Look through the data below and count each line where the word "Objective" appears. Reply with the count alone.

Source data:
= Beginning of Section =

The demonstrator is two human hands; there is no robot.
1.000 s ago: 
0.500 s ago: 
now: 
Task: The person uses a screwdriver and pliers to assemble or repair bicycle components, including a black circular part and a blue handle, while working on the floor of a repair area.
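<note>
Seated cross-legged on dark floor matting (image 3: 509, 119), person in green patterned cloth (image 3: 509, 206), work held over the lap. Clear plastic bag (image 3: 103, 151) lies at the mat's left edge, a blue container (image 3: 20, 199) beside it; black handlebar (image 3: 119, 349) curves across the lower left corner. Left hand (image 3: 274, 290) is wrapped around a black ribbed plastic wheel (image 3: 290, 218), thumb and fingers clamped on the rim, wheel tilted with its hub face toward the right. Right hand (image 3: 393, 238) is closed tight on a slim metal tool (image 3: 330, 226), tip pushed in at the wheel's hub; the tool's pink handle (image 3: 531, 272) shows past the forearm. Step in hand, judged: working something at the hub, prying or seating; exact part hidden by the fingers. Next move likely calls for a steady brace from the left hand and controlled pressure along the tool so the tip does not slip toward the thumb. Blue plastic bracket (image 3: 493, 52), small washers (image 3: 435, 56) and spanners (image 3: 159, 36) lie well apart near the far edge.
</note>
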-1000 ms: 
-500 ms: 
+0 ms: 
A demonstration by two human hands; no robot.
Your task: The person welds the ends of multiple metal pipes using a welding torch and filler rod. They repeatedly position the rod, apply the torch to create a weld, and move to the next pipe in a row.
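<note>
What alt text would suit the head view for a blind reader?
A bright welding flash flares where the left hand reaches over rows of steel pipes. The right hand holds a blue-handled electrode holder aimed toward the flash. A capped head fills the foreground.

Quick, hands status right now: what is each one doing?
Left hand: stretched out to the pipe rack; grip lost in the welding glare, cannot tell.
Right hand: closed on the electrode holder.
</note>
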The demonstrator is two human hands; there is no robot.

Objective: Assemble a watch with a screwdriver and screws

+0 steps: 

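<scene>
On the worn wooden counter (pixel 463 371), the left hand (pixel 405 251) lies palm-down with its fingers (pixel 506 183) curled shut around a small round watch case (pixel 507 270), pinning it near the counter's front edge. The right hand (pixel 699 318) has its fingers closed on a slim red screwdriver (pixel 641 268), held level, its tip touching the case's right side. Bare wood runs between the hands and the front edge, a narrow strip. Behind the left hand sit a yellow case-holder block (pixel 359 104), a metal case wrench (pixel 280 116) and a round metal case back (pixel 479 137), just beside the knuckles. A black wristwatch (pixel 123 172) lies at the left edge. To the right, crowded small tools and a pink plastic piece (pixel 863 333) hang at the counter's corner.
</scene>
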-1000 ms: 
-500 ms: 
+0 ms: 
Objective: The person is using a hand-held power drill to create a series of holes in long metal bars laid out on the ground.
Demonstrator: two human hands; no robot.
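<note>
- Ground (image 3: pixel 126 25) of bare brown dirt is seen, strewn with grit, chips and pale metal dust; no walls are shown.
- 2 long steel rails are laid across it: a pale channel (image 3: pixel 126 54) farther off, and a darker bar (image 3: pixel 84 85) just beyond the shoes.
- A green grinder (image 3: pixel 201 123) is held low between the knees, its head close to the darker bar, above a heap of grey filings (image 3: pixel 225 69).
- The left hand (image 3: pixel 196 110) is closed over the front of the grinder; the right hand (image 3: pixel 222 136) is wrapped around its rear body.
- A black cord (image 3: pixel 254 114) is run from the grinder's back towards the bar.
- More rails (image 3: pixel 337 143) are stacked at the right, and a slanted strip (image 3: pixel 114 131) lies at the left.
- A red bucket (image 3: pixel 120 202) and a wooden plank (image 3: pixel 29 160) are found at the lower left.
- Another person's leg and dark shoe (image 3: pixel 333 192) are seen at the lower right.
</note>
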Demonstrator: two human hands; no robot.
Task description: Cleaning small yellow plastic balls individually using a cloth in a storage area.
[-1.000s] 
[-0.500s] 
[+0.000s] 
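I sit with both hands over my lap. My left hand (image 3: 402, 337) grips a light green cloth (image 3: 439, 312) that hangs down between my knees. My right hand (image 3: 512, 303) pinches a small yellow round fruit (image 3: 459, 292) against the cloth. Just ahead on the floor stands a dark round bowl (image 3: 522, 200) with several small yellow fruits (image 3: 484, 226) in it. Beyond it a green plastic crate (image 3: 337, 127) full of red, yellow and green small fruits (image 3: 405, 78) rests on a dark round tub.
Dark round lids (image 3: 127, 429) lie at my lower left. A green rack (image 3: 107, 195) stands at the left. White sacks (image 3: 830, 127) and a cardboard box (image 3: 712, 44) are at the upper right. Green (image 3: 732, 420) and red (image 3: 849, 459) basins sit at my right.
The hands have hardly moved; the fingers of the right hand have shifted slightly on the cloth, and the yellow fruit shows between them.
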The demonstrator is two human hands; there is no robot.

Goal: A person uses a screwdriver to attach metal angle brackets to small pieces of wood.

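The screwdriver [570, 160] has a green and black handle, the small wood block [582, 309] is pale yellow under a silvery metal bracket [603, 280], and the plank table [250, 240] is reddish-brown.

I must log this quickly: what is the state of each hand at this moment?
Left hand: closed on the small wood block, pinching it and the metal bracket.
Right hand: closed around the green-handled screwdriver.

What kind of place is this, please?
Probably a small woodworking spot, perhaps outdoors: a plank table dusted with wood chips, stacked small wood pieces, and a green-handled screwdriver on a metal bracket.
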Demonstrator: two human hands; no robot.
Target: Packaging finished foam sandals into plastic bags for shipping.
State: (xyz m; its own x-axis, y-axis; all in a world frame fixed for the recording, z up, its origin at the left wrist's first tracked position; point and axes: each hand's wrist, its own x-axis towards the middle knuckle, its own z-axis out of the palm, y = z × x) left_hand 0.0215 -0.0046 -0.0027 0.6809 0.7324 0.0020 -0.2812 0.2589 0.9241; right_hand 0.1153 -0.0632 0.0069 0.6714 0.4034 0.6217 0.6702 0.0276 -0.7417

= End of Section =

■ **Solution below**: 2